(INFORMATION PROVIDED begins)

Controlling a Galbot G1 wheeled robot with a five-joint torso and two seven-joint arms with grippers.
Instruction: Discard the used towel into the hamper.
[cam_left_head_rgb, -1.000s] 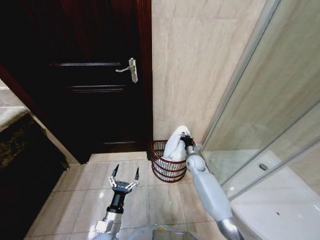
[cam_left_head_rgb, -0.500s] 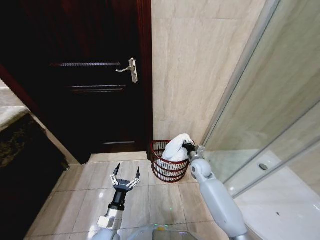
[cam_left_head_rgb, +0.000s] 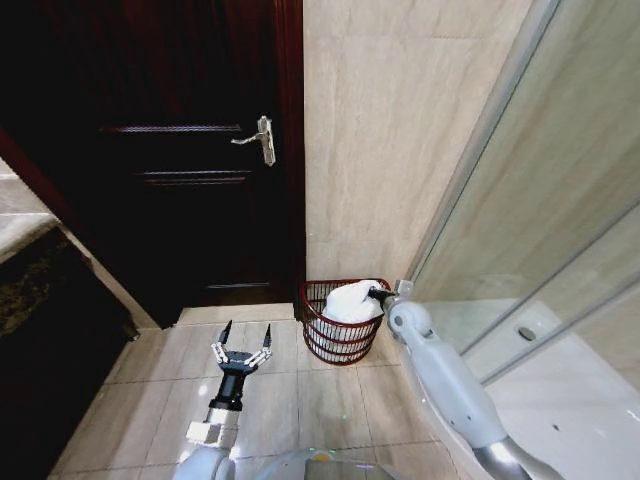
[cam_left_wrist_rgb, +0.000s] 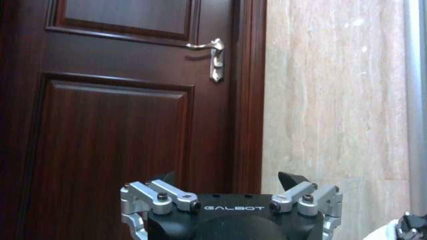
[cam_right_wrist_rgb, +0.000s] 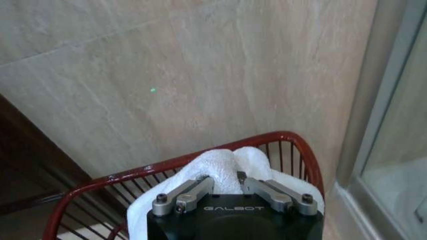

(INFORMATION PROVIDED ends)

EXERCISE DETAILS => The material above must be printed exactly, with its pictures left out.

OUTPUT BELOW =>
Controlling a Galbot G1 wheeled robot with a five-joint torso and two seven-joint arms with grippers.
Instruction: Discard the used towel into the hamper.
[cam_left_head_rgb, -1.000s] 
[cam_left_head_rgb, -0.500s] 
[cam_left_head_rgb, +0.000s] 
[cam_left_wrist_rgb, +0.000s] 
[cam_right_wrist_rgb, +0.000s] 

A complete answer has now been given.